Single by Eminem

from the album The Slim Shady LP
- Released: May 26, 1999
- Recorded: March 1998
- Genre: Comedy hip hop; horrorcore;
- Length: 3:25 (album version) 3:22 (radio version)
- Label: Aftermath; Interscope; Web;
- Songwriters: Marshall Mathers; Andre Young; Melvin Bradford;
- Producers: Dr. Dre; Mel-Man;

Eminem singles chronology
| "My Name Is" (1999) | "Role Model" (1999) | "Guilty Conscience" (1999) |

Music video
- "Role Model" on YouTube

= Role Model (song) =

"Role Model" is a song by American rapper Eminem that features on his major-label debut album The Slim Shady LP (1999). It was later released as a single on May 26, 1999. A music video was made, using the heavily censored radio edit. It became a minor hit on the US charts. "Role Model" was written and produced by Eminem himself, Dr. Dre, and Mel-Man.

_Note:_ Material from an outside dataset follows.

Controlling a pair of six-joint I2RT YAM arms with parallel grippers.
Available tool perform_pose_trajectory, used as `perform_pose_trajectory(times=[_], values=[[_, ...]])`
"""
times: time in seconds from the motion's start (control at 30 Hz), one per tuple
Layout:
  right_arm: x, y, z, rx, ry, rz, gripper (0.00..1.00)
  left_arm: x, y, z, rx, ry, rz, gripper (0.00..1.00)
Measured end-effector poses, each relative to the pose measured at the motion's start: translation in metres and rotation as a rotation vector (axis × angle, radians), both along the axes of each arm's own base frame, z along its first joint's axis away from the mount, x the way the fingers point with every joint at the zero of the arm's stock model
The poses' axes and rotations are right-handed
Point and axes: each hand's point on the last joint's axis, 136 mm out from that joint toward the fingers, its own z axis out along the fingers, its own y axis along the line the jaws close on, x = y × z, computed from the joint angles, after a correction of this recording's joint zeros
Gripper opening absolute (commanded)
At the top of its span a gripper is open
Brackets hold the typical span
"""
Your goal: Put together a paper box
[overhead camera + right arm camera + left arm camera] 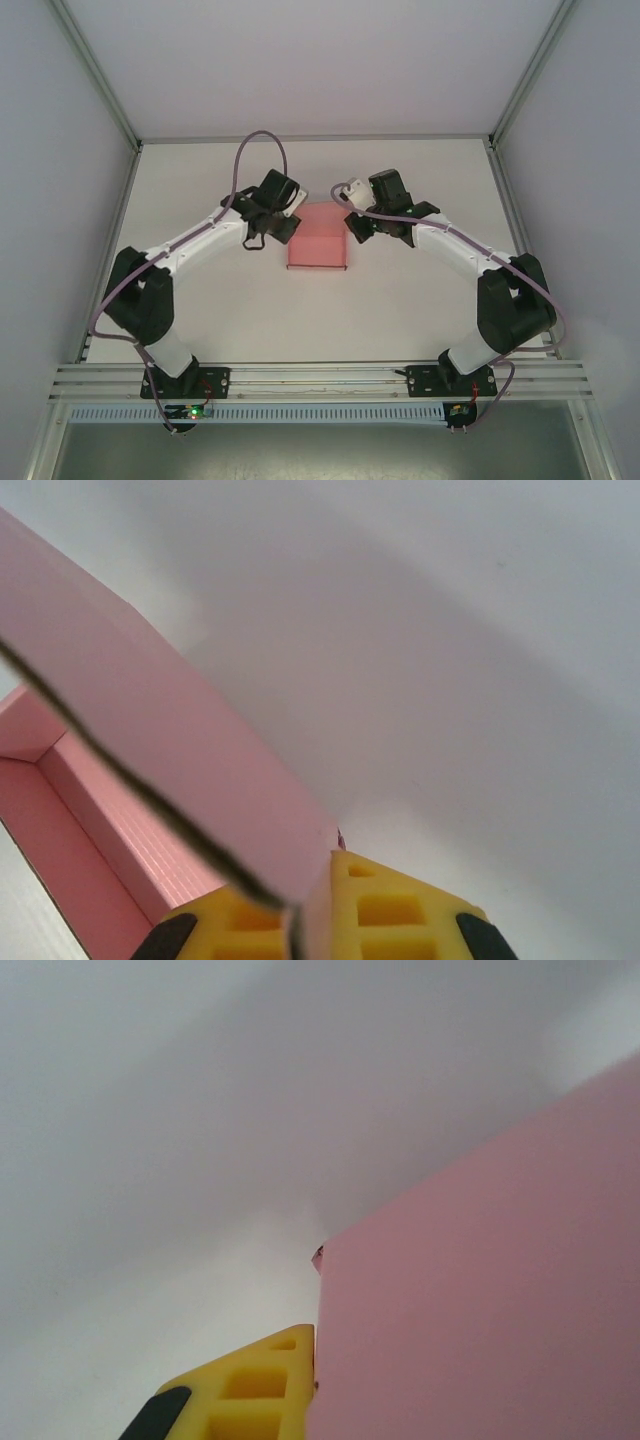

"Role Model" received positive reviews from music critics, who praised the song for Eminem best tackling how others perceive him, as well as Dr. Dre's production.

The song also appears on the deluxe edition of his compilation album, Curtain Call: The Hits. In 2023, a sample of "Role Model" was used for the Lyrical Lemonade track "Doomsday", with rappers Juice WRLD and Cordae, off the album All Is Yellow (2024). Eminem appeared on a sequel to the track, also appearing on the same album.

==Critical reception==
David Browne described this: "In 'Role Model', he gleefully debunks the idea of rappers as heroes (So if I said I never do drugs, that would mean I lie and get f ---ed more than the President does)." RapReviews highlighted the following lyrics: "I get a clean shave, bathe, go to a rave/ Die from an overdose and dig myself up out of my grave/ My middle finger won't go down, how do I wave?/ And this is how I'm supposed to teach kids how to behave?"

==Music video==
The video is a darker comedic offering than "My Name Is", directed by Dr. Dre and Phillip G. Atwell. The opening of the song, where Eminem announces his attempt to drown himself, is left out. In the video, there's a scene where Eminem is transformed into an animated superhero and attacks a chicken character that resembles Foghorn Leghorn from Looney Tunes. Also in the music video Eminem jokes about the OJ Simpson's trial where he says that O.J. Simpson's friend Marcus Allen and Eminem framed O.J. for the murder and he says "We did it!" and runs up to the camera leaving behind a glove and his hands are bloody.

==Track listing==
- Promotional CD single

- 12" vinyl

| No. | Title | Length |
|---|---|---|
| 1. | "Role Model" (Radio Version) | 3:22 |
| 2. | "Role Model" (Album Version) | 3:25 |

| No. | Title | Length |
|---|---|---|
| 1. | "Role Model" (Radio Version) | 3:22 |
| 2. | "Role Model" (Album Version) | 3:25 |
| 3. | "Role Model" (Instrumental) | 3:17 |
| 4. | "Cum on Everybody" (Club Edit) | 3:13 |
| 5. | "Cum on Everybody (featuring Dina Rae)" (Album Version) | 3:40 |
| 6. | "'97 Bonnie & Clyde" (Club Edit) | 3:49 |

==Charts==

| Chart (1999) | Peak position |
|---|---|
| US Bubbling Under R&B/Hip-Hop Singles (Billboard) | 11 |

==Certifications==

| Region | Certification | Certified units/sales |
| Australia (ARIA) | Platinum | 70,000^{‡} |
| New Zealand (RMNZ) | Gold | 15,000^{‡} |
| United Kingdom (BPI) | Silver | 200,000^{‡} |
| United States (RIAA) | Gold | 500,000^{‡} |
^{‡} Sales+streaming figures based on certification alone.